- [What to work on]: Return the lines of the data below in which the string "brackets" occurs.

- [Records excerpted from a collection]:
□ □ □

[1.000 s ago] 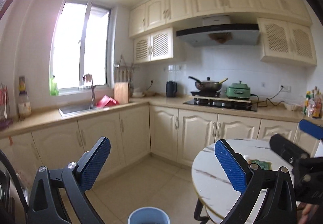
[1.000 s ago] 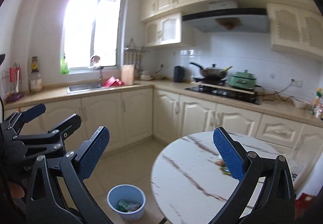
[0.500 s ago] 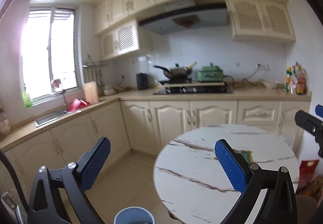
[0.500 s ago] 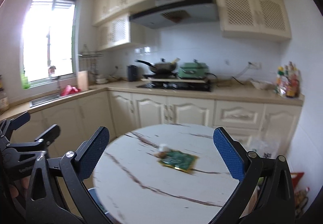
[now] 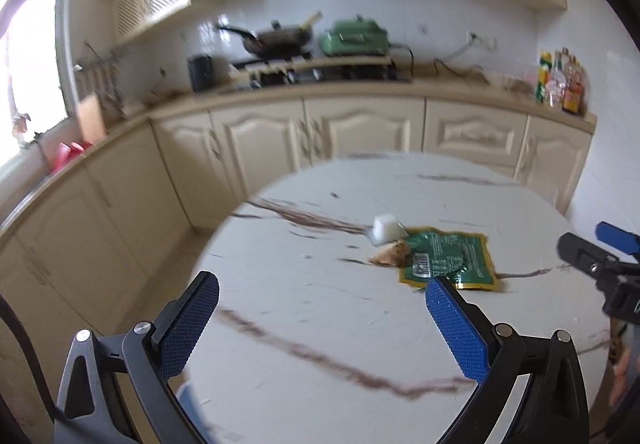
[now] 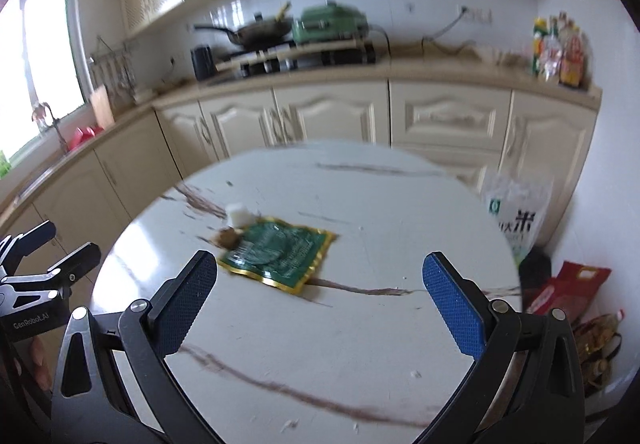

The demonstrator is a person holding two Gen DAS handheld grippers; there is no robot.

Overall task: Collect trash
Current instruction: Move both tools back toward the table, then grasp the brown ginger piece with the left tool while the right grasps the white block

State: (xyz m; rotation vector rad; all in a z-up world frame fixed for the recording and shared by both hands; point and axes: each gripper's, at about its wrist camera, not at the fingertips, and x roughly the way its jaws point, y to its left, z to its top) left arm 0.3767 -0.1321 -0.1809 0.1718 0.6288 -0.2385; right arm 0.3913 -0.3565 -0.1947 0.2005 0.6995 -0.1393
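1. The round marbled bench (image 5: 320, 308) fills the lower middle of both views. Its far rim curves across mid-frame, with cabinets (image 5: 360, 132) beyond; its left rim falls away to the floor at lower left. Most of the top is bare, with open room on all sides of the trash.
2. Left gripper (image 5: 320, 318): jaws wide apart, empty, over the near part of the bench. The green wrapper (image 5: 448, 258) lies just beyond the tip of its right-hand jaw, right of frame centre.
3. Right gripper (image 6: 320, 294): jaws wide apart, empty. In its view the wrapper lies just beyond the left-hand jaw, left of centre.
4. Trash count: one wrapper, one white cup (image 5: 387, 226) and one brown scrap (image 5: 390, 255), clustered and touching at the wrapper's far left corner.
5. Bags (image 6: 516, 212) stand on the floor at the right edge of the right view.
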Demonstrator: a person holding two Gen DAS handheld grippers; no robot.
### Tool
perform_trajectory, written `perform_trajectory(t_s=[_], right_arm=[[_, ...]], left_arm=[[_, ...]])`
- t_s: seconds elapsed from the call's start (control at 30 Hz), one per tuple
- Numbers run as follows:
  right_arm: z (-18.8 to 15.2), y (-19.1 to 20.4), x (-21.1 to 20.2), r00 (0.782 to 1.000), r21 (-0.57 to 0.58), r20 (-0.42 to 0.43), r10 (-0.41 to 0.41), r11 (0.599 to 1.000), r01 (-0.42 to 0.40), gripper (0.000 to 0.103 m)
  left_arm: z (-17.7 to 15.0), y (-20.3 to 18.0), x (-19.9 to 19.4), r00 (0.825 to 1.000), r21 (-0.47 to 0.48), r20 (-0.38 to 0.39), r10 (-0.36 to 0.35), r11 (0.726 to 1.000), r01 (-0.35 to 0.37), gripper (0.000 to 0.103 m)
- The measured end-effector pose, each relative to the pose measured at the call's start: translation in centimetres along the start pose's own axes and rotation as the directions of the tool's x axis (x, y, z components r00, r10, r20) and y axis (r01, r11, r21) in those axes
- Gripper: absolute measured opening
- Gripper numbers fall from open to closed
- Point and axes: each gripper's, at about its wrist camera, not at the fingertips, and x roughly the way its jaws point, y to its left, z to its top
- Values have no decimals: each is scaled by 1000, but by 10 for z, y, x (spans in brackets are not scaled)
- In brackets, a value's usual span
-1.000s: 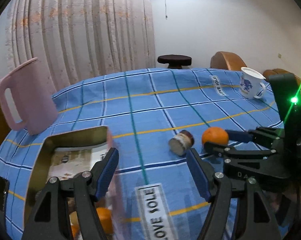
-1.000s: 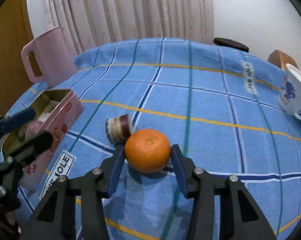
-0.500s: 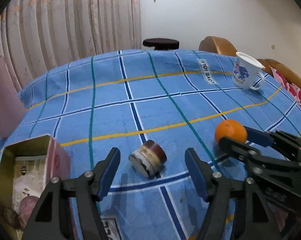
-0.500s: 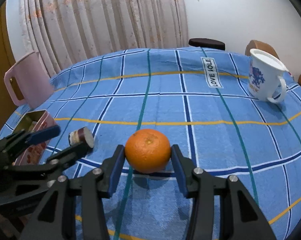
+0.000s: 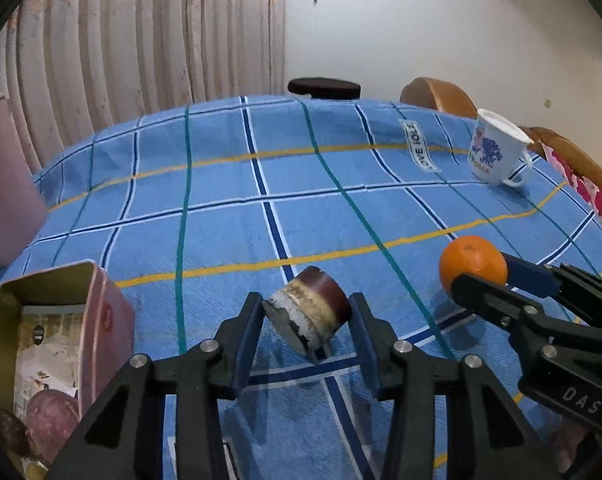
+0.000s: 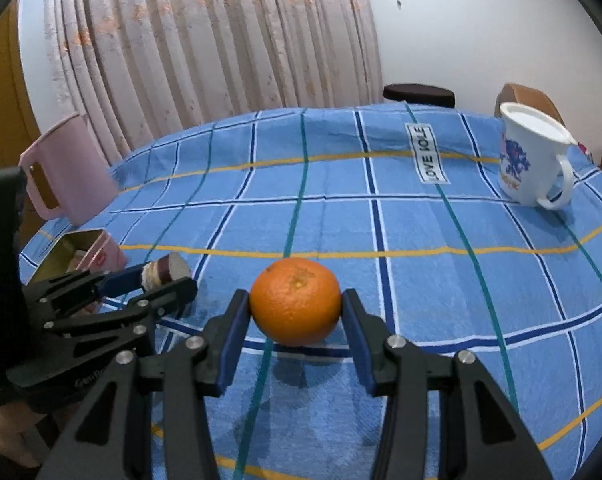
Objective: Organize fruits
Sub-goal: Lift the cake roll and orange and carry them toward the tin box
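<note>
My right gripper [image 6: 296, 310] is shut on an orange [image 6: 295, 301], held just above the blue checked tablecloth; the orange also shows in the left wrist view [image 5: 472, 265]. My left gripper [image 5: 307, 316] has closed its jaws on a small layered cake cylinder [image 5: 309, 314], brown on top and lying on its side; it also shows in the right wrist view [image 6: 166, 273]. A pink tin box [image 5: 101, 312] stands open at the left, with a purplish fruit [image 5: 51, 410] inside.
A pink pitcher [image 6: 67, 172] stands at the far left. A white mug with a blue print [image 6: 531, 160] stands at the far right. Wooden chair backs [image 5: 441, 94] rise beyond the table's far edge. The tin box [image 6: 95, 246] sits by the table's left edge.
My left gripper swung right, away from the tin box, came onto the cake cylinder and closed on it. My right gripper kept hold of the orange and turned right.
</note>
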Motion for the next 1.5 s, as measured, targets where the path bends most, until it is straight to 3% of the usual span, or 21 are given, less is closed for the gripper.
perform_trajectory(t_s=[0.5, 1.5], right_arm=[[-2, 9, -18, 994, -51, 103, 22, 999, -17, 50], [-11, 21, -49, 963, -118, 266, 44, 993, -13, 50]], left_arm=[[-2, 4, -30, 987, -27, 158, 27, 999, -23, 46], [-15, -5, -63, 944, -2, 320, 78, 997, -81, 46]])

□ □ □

- [Reply to the task]:
- Values have no decimals: each is scaled by 1000, but by 10 for z, y, x (spans in brackets are not scaled)
- In brackets, a value's usual span

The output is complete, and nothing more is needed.